湿度が高くなると、自然に失われる水分量が少なくなって体に水が溜まりやすくなるので、湿度が苦手な人は汗をかきやすくなるように体を調節すればいいのです。
2週間で汗をかける体を作る
湿度に負けないためには汗をかくことが効果的なので、日頃から基礎代謝をあげるトレーニングをして、汗をかきやすい体を維持できるのが理想的ですが、毎日汗だくになるまでストイックに運動するのはしんどいもの。
でも実は、梅雨時期の湿度対策ならば、2週間あれば十分なんです。その期間だけでも体を動かすことができれば、梅雨のだるさや湿度による夏バテを乗り切れる体を作ることができます。

汗をかける体づくりは梅雨前に
汗が蒸発する時の気化熱を利用して体の中にある熱を放出する、すなわち体温を下げる機能が発汗です。空気中の湿度が高ければ高いほど水分は蒸発しにくくなるので、梅雨入り前に汗をかける体を完成させるのがポイントです。
簡単に汗をかける体を作る方法
体作りの方法はいろいろありますが、ジョギングの場合は1日15~20分を2週間続けましょう。

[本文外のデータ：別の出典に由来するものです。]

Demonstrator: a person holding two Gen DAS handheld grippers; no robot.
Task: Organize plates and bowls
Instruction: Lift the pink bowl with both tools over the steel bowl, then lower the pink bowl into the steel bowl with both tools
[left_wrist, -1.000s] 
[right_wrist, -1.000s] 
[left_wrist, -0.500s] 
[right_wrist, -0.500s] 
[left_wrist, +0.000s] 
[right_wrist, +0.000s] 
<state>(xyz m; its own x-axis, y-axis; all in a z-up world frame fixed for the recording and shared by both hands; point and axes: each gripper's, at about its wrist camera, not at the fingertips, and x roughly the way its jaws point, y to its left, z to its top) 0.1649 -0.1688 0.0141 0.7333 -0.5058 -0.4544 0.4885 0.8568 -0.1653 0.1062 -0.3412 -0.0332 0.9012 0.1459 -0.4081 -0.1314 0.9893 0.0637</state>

運動するのが大変であれば、ぬるめのお風呂に15~20分浸かってじんわり体を温めてもいいですし、サウナやホットヨガであれば刺激が強い分、何回か行くだけですぐに汗をかける体になるでしょう。
一度汗をかける体になれば、毎日やる必要はありません。冬に機能が低下した汗腺を起こし、順応するために最低でも2週間かかるということです。
私は汗をかける体にすることを“冬モードから夏モードに切り替える”と称していますが、スイッチを切り替える作業は自律神経の仕事です。汗をがくことは気象病の原因でもある自律神経の乱れを整えることにつながるので、生活の質をあげるためにも少しの運動を心がけることをおすすめします。
◆教えてくれたのは:天気痛ドクター・医学博士・佐藤純さん

日本慢性疼学会認定専門医。中部大学生命健康科学研究科教授。愛知医科大学客員教授。1983年に東海大学医学部を卒業後、名古屋大学大学院での研究、米ノースカロライナ大学での留学や名古屋大学教授を経て、2005年より愛知医科大学病院・いたみセンターで日本初の「気象病外来・天気痛外来」を開設。30年以上にわたり、気象と痛み、自律神経との関係を研究。2020年にウェザーニューズと共同開発したアプリ「天気痛予報」をリリース。メディア出演も多数。著書に『1万人を治療した天気痛ドクターが教える「天気が悪いと調子が悪い」を自分で治す本』(アスコム)など。